Requirement:
The complete listing should be restated word for word.

Recorded information:

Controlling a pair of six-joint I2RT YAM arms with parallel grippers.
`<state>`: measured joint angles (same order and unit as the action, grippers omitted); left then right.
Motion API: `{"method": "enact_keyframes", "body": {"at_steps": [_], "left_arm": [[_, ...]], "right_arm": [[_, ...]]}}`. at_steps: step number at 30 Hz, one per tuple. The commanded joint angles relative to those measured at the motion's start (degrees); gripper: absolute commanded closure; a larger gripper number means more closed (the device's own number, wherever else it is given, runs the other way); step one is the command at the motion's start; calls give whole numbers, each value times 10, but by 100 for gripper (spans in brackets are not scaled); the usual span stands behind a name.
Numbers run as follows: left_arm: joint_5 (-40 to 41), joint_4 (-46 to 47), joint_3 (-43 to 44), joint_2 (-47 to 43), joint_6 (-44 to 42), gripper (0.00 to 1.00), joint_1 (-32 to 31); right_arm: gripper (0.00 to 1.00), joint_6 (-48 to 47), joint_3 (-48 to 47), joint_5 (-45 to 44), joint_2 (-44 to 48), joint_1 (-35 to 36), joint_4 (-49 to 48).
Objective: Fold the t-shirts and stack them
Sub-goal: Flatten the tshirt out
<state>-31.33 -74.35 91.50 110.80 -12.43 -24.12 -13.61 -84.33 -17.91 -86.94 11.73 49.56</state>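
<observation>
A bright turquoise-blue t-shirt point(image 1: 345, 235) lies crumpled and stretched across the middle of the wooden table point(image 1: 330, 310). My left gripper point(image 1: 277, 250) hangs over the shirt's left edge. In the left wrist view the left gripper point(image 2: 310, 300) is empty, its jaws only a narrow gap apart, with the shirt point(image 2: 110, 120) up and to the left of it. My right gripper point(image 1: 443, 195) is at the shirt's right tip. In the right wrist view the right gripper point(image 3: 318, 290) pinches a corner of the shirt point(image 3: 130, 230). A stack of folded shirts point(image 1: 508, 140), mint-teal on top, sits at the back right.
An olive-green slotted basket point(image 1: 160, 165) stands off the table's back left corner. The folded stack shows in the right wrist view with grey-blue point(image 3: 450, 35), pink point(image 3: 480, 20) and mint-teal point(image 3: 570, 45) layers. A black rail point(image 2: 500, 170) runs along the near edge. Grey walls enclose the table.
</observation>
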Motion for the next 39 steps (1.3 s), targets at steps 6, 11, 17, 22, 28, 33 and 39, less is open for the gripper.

Written reply:
Controlling a pair of six-joint I2RT YAM arms with parallel grippers.
`<state>`: measured joint angles (same order and unit as the action, grippers omitted); left then right.
Motion API: `{"method": "enact_keyframes", "body": {"at_steps": [_], "left_arm": [[_, ...]], "right_arm": [[_, ...]]}}`. at_steps: step number at 30 Hz, one per tuple. The commanded joint angles relative to those measured at the motion's start (degrees); gripper: absolute commanded closure; a larger gripper number means more closed (the device's own number, wherever else it is given, runs the other way); step one is the command at the motion's start; calls give whole numbers, each value times 10, but by 100 for gripper (spans in brackets are not scaled); the usual span stands behind a name.
Numbers run as follows: left_arm: joint_5 (-40 to 41), joint_4 (-46 to 47), joint_3 (-43 to 44), joint_2 (-47 to 43), joint_6 (-44 to 42), gripper (0.00 to 1.00), joint_1 (-32 to 31); right_arm: gripper (0.00 to 1.00), joint_6 (-48 to 47), joint_3 (-48 to 47), joint_5 (-45 to 44), joint_2 (-44 to 48), joint_1 (-35 to 36), joint_4 (-49 to 48).
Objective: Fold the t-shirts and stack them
Sub-goal: Flatten the tshirt out
<state>-31.33 -74.35 91.50 110.80 -12.43 -24.12 -13.61 -84.33 -17.91 -86.94 11.73 49.56</state>
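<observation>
A bright turquoise-blue t-shirt point(image 1: 345, 235) lies crumpled and stretched across the middle of the wooden table point(image 1: 330, 310). My left gripper point(image 1: 277, 250) hangs over the shirt's left edge. In the left wrist view the left gripper point(image 2: 310, 300) is empty, its jaws only a narrow gap apart, with the shirt point(image 2: 110, 120) up and to the left of it. My right gripper point(image 1: 443, 195) is at the shirt's right tip. In the right wrist view the right gripper point(image 3: 318, 290) pinches a corner of the shirt point(image 3: 130, 230). A stack of folded shirts point(image 1: 508, 140), mint-teal on top, sits at the back right.
An olive-green slotted basket point(image 1: 160, 165) stands off the table's back left corner. The folded stack shows in the right wrist view with grey-blue point(image 3: 450, 35), pink point(image 3: 480, 20) and mint-teal point(image 3: 570, 45) layers. A black rail point(image 2: 500, 170) runs along the near edge. Grey walls enclose the table.
</observation>
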Motion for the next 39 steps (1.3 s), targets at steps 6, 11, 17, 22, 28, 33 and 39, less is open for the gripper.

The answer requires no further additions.